_Aim of the task_. The lines below, from the one containing "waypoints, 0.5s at" through the one containing "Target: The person", should be set down exactly, with no pictures and nothing else.

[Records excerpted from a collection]
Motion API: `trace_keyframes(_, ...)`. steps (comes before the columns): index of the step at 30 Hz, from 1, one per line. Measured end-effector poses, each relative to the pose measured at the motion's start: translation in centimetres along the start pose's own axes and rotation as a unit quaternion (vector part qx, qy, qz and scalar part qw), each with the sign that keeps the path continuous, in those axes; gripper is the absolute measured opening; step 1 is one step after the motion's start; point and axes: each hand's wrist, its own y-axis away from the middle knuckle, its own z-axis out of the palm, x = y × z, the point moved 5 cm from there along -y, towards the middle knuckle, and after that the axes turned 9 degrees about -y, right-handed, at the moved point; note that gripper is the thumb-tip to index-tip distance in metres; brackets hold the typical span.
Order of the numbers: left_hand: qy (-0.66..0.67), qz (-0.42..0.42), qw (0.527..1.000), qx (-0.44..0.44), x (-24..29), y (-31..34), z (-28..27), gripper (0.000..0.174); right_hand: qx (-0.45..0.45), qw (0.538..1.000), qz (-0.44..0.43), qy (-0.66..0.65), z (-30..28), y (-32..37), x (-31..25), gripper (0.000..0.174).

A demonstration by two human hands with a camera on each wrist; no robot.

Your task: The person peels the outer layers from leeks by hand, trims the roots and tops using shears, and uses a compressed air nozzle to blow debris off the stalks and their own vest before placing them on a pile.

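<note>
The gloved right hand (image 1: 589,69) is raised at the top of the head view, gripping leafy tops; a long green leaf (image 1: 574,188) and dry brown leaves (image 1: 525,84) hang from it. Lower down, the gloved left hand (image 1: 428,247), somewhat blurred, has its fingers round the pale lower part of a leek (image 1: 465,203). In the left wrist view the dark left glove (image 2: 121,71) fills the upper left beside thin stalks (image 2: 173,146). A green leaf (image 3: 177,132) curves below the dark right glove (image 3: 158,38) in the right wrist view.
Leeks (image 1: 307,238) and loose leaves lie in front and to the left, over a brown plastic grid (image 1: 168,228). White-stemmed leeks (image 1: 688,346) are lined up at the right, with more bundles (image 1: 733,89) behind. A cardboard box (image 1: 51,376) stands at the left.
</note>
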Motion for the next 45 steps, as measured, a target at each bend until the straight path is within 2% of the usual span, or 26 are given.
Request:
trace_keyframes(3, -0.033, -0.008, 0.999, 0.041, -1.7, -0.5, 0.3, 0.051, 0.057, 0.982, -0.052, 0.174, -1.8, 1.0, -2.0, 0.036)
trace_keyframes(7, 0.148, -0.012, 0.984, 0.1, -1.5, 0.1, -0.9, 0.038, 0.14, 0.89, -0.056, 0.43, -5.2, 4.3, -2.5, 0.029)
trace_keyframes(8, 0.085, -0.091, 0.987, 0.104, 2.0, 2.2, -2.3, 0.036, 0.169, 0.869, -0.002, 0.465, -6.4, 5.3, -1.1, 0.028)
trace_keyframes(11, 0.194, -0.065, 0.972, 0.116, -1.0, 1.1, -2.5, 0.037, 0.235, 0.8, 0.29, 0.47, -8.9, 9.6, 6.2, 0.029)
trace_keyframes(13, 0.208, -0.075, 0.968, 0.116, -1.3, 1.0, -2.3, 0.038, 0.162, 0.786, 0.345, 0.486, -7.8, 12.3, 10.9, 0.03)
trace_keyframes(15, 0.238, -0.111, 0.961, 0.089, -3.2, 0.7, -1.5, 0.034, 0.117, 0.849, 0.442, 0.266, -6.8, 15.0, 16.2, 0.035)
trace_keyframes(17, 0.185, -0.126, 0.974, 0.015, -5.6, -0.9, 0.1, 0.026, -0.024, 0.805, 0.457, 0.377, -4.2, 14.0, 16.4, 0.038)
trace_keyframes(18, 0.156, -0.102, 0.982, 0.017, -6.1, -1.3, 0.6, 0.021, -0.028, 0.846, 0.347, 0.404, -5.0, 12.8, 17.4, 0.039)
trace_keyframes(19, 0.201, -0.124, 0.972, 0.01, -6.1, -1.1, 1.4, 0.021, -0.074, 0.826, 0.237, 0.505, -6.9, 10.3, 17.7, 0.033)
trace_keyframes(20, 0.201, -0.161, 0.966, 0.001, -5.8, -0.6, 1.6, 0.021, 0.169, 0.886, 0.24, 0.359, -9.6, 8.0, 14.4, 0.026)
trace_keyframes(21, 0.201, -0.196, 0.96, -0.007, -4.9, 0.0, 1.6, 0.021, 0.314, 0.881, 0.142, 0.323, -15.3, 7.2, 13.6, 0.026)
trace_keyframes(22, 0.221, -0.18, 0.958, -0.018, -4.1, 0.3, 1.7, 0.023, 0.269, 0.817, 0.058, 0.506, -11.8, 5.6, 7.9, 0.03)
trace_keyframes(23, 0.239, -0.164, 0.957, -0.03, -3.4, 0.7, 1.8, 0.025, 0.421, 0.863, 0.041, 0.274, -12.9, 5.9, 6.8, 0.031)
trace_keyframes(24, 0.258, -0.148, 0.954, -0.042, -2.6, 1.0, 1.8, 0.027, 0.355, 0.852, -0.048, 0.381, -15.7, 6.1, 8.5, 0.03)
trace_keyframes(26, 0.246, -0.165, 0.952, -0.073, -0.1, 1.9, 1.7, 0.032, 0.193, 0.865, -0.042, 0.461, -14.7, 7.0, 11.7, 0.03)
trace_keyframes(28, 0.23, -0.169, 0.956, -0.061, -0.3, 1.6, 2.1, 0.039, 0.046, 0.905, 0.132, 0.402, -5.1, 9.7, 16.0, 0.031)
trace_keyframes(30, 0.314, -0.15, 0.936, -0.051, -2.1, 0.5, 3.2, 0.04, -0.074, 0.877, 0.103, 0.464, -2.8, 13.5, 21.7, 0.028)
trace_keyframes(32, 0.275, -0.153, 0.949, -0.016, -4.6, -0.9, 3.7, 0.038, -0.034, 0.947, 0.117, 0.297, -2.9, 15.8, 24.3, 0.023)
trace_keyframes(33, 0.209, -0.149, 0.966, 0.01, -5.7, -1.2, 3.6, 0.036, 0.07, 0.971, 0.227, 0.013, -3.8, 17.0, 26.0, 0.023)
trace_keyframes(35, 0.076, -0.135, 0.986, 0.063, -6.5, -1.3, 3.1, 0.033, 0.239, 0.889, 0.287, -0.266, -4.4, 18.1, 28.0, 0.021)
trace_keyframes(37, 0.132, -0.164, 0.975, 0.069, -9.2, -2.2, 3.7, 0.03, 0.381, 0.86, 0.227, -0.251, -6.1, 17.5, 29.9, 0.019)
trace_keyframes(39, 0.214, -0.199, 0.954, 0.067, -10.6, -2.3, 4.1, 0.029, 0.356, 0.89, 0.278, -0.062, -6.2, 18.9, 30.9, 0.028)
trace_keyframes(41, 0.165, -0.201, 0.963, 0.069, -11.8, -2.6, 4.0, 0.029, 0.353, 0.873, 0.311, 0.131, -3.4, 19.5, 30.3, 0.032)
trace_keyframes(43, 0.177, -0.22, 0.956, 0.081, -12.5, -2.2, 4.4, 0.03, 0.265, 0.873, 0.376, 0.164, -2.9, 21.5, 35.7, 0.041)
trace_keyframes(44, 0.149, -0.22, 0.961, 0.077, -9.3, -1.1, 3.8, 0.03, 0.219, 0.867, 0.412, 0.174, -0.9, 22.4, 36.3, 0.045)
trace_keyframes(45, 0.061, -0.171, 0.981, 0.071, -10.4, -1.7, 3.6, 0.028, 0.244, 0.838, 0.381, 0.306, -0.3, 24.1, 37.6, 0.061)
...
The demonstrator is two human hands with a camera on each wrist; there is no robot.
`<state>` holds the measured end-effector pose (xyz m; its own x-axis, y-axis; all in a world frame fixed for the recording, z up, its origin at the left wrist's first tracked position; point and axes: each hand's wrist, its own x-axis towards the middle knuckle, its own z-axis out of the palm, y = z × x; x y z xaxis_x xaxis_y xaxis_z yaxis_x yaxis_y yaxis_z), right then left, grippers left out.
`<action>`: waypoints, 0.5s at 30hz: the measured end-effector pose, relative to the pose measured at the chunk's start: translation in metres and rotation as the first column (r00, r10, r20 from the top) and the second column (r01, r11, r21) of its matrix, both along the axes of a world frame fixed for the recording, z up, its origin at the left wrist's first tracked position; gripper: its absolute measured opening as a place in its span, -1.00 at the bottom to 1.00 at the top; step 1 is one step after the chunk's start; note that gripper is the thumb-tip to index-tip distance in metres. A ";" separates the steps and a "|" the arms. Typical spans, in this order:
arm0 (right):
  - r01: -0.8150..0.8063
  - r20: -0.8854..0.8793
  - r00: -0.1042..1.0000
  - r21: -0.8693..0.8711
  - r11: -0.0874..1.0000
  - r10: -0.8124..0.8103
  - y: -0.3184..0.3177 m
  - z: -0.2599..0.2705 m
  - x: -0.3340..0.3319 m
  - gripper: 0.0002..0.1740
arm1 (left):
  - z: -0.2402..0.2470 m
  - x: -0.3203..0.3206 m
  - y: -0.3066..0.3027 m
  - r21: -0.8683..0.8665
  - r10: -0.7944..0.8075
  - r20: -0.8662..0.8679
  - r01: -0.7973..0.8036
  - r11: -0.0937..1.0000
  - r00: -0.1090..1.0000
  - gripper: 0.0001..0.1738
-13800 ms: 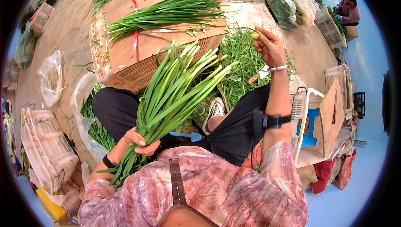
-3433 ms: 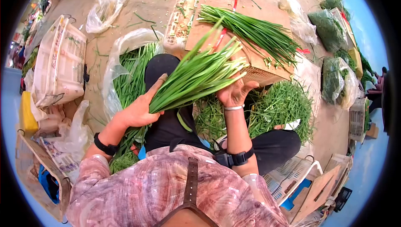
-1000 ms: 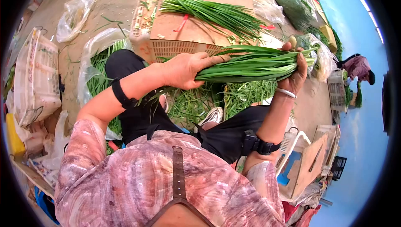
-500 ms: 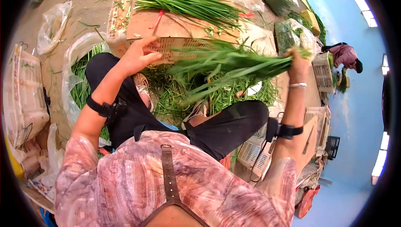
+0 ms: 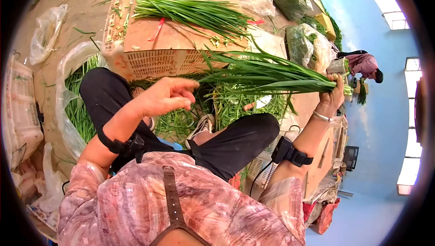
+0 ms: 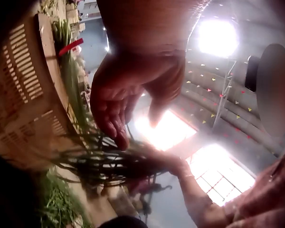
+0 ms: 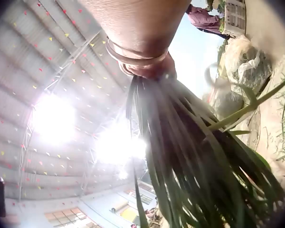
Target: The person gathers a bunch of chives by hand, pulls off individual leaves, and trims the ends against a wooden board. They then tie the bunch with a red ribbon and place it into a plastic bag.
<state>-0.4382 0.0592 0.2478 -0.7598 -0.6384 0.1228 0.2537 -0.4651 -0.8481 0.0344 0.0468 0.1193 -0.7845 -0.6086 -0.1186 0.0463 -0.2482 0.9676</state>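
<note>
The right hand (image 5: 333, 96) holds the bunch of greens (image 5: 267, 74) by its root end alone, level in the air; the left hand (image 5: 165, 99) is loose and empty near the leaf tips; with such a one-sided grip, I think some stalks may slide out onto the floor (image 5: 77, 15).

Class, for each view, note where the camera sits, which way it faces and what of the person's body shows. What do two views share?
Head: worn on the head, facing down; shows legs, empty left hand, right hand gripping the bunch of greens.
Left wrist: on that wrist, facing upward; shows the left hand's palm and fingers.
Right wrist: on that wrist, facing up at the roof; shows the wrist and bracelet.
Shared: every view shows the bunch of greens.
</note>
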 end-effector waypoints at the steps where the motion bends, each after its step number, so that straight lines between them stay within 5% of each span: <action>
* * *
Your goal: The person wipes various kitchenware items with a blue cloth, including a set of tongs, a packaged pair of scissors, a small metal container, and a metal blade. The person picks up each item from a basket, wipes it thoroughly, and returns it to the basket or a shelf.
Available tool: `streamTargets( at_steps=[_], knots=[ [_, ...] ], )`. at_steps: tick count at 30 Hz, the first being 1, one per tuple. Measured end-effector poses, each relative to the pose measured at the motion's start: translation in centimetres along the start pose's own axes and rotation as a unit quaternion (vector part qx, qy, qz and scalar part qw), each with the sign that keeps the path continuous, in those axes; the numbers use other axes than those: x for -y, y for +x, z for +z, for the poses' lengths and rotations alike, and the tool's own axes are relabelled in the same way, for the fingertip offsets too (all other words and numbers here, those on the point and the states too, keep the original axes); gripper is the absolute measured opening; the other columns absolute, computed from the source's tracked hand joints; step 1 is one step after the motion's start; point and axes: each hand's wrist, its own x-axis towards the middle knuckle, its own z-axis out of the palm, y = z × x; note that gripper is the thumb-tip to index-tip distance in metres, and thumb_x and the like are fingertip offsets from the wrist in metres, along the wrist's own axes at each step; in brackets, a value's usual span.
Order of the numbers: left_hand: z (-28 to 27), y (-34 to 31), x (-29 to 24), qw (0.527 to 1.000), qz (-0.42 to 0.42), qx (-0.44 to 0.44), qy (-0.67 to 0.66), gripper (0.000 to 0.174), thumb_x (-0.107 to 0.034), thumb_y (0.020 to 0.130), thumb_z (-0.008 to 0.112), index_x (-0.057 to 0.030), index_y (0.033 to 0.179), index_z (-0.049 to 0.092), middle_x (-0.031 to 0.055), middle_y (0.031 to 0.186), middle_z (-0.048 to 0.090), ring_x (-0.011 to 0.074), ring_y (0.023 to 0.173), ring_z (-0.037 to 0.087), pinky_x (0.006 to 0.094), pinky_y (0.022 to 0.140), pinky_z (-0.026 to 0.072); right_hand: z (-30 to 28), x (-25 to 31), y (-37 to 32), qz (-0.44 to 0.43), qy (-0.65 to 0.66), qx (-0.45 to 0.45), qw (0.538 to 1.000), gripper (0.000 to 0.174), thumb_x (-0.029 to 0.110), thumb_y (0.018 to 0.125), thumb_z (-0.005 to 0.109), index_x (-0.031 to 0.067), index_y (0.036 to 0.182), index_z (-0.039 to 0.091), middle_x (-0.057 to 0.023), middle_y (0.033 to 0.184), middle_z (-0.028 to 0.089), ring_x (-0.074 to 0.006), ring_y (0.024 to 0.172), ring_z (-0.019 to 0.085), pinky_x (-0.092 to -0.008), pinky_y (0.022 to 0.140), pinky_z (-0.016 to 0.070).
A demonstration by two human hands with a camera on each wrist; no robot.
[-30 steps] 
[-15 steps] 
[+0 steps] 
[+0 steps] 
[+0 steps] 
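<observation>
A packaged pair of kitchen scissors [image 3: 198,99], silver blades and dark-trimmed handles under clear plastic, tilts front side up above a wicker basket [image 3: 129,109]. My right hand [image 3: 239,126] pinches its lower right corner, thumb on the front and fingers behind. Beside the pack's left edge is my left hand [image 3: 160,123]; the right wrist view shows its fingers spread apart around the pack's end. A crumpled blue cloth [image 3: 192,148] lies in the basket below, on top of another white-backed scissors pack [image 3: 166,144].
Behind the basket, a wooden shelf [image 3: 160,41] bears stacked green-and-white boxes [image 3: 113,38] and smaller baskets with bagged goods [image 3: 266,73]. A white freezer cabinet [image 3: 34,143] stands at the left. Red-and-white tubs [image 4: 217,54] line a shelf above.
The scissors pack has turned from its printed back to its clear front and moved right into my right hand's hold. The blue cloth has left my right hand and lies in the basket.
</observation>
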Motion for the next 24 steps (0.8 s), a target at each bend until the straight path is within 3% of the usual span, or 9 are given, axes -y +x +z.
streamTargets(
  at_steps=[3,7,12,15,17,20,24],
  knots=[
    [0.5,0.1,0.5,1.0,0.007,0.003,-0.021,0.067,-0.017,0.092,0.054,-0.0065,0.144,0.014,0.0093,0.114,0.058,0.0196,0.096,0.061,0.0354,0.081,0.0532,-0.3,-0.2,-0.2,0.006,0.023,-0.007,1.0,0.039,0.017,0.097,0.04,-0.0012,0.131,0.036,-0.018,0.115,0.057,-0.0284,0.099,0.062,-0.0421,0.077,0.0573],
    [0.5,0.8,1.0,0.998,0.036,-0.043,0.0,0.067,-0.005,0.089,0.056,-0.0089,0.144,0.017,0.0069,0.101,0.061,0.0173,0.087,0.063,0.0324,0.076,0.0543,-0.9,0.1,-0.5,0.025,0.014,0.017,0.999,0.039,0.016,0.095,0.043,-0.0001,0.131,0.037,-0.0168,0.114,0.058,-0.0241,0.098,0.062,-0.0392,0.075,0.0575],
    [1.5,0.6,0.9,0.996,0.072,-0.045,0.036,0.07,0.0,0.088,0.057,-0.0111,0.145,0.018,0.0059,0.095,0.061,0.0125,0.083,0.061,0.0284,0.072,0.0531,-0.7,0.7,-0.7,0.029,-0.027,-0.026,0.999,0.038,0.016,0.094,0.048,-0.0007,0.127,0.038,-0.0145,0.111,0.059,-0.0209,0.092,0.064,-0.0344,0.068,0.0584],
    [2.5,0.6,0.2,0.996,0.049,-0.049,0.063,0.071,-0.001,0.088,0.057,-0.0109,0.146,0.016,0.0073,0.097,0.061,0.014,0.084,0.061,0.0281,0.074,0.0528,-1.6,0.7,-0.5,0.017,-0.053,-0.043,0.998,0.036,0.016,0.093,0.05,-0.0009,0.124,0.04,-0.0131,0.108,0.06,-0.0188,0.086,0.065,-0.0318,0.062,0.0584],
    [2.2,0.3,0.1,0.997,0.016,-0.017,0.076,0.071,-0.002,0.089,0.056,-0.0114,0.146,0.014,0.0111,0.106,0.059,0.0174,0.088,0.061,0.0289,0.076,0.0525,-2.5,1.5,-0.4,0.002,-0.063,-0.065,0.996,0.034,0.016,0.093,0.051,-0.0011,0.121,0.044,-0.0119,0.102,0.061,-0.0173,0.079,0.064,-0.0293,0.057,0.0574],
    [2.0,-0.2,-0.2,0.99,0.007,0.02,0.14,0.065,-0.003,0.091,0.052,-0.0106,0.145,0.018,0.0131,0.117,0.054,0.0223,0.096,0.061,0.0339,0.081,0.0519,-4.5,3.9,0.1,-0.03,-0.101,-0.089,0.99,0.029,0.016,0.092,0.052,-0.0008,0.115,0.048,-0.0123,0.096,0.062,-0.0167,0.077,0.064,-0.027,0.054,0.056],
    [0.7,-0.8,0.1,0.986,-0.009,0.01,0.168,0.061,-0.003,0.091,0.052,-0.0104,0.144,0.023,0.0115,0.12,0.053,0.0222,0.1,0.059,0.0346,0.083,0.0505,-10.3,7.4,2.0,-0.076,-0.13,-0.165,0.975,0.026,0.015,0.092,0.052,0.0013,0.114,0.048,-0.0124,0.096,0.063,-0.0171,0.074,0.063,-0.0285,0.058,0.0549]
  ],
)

_Answer_.
`<action>`: waypoints, 0.5s at 30hz: the measured end-effector pose, relative to the pose measured at the chunk's start: translation in metres and rotation as the first column (r00, r10, r20 from the top) and the second column (r01, r11, r21) of its matrix, both along the axes of a world frame fixed for the recording, z up, its origin at the left wrist's first tracked position; gripper: its absolute measured opening as a place in its span, -1.00 at the bottom to 1.00 at the top; step 1 is one step after the chunk's start; note that gripper is the thumb-tip to index-tip distance in metres. A ";" separates the steps and a "|" the arms. Typical spans, in this order:
arm0 (right):
  - r01: -0.8150..0.8063
  - r20: -0.8854..0.8793
  - r00: -0.1042..1.0000
  - r21: -0.8693..0.8711
  - r11: -0.0874..1.0000
  - r10: -0.8124..0.8103
  - y: -0.3184..0.3177 m
  - z: -0.2599..0.2705 m
  - x: -0.3340..0.3319 m
  - gripper: 0.0002..0.1740
arm1 (left):
  - z: -0.2402..0.2470 m
  - x: -0.3203..0.3206 m
  - y: -0.3066..0.3027 m
  - r21: -0.8683..0.8665
  - r10: -0.7944..0.8075
  - r20: -0.8662..0.8679
  - r01: -0.7973..0.8036
  - r11: -0.0937..1.0000
  - r00: -0.1090..1.0000
  - gripper: 0.0001..0.1738
-13800 ms: 
-3433 ms: 
-1000 ms: 
-500 ms: 
+0 ms: 
+0 ms: 
+0 ms: 
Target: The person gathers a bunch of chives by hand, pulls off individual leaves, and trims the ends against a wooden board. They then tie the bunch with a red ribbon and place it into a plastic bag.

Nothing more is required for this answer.